• What is needed: Write out each line from the data below that includes the word "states".

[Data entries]

------------------------------------------------------------

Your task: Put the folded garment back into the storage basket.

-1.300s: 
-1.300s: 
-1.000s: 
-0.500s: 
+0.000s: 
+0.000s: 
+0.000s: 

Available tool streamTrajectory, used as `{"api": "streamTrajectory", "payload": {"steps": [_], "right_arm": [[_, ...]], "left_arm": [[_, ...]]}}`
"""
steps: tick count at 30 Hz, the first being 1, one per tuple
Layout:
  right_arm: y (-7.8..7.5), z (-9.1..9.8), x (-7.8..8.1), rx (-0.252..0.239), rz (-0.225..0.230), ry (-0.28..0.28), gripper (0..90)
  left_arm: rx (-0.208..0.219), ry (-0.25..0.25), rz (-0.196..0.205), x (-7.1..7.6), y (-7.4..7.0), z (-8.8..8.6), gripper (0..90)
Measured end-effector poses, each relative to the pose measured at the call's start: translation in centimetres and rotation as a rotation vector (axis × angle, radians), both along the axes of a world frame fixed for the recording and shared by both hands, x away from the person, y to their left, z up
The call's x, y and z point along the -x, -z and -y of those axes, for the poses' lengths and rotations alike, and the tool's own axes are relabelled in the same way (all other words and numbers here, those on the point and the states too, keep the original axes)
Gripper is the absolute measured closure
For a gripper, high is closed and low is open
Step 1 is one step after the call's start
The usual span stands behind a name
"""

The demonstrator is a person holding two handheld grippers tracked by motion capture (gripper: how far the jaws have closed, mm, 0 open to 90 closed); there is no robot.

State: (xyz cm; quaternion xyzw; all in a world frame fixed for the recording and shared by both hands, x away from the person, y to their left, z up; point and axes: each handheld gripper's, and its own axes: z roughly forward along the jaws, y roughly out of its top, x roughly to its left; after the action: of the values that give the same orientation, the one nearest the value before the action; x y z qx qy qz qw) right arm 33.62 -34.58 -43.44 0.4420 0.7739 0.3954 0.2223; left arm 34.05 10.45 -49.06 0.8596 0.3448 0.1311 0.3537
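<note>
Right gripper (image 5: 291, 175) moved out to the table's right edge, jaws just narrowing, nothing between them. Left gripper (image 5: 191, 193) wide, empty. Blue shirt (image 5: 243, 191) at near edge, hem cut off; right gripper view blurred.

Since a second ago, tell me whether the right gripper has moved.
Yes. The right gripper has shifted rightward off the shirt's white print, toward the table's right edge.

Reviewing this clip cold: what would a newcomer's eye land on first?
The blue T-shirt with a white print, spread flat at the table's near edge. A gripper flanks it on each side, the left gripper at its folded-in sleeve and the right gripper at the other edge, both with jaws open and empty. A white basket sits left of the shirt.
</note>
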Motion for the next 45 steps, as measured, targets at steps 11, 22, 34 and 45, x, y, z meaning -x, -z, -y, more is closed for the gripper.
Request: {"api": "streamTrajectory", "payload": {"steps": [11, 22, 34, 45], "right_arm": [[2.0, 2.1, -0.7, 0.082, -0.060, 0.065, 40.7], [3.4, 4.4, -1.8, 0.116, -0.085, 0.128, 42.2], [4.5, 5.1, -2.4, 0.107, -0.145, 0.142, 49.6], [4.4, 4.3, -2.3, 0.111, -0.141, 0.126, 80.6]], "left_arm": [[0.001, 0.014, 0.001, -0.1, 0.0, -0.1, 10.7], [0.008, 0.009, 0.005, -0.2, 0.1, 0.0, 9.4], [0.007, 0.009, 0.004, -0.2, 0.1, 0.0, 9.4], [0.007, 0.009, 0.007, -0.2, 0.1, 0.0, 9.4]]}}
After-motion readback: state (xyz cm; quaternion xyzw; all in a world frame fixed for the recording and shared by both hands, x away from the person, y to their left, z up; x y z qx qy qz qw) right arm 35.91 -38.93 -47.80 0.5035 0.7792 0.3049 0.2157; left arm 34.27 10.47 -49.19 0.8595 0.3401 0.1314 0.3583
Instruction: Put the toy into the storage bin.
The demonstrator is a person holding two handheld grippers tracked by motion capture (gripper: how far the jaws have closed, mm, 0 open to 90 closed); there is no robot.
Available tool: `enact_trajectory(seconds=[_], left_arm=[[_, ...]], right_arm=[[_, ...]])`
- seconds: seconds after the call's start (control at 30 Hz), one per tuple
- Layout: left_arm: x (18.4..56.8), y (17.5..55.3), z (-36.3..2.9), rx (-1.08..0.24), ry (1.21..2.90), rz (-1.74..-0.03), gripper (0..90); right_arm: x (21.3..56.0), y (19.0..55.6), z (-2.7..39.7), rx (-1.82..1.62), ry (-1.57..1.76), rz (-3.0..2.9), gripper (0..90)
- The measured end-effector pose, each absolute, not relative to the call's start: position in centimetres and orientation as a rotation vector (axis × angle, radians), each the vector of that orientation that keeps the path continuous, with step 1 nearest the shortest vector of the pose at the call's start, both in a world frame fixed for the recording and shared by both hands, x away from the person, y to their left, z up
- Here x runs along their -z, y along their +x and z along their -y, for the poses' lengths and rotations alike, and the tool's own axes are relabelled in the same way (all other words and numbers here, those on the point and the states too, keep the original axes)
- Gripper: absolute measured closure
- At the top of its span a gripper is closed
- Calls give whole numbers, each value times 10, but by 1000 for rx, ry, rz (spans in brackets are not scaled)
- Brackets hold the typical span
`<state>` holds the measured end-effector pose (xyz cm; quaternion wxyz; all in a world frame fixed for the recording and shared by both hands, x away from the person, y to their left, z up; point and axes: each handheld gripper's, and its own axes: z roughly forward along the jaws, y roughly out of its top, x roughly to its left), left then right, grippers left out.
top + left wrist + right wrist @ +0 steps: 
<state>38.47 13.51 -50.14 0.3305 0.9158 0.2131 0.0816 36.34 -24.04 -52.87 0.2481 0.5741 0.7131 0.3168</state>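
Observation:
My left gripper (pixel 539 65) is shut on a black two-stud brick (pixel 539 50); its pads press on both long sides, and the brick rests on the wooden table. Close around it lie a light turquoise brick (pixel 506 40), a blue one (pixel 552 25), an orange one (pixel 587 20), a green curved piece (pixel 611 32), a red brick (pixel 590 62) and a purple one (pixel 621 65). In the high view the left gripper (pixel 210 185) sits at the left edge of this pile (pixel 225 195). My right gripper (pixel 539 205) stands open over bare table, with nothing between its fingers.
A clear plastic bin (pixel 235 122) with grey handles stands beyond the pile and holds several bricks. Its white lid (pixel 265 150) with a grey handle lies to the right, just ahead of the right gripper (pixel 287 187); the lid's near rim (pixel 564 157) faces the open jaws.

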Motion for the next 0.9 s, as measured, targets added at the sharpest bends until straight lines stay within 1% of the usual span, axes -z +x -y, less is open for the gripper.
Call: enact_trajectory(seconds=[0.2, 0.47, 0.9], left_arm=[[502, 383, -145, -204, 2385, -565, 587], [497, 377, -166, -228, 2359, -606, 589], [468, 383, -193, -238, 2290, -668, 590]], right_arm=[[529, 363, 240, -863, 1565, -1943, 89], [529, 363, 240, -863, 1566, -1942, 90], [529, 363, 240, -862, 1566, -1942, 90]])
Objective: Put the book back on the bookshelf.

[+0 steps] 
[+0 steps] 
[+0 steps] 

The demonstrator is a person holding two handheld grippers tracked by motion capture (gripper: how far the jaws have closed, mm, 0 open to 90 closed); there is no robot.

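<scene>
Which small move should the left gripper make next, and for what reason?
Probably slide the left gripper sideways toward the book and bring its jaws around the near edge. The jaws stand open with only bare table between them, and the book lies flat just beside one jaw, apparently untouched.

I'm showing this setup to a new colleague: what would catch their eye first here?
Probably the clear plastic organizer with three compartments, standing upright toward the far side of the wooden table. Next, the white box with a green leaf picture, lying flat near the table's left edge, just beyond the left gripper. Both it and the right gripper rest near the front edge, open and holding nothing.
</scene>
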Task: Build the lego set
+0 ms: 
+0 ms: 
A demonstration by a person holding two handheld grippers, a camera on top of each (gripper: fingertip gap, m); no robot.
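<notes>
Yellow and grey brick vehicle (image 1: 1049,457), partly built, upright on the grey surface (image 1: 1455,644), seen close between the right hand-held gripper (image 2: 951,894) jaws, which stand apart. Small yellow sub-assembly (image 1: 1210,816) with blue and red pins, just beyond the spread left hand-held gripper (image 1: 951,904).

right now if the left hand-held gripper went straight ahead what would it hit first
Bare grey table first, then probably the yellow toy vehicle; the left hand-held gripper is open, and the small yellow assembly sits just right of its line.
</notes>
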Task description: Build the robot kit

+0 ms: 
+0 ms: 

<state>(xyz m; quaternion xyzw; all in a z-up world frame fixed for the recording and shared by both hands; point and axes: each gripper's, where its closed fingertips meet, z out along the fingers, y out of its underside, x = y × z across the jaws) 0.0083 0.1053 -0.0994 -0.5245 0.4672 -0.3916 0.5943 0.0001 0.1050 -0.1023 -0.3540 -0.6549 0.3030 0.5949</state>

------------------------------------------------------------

• Solution to the exercise:
The call's x, y and z point along the -x, -z and -y of those axes, for the poses' lengths and rotations alike, and the tool's own axes are relabelled in the same way (all other words and numbers here, those on the point and the states too, keep the original axes)
- Here x runs along their -z, y along their +x and z along their -y, for the poses' lengths and rotations alike, and the tool's own axes are relabelled in the same way (all other words and numbers here, those on the point and the states too, keep the original axes)

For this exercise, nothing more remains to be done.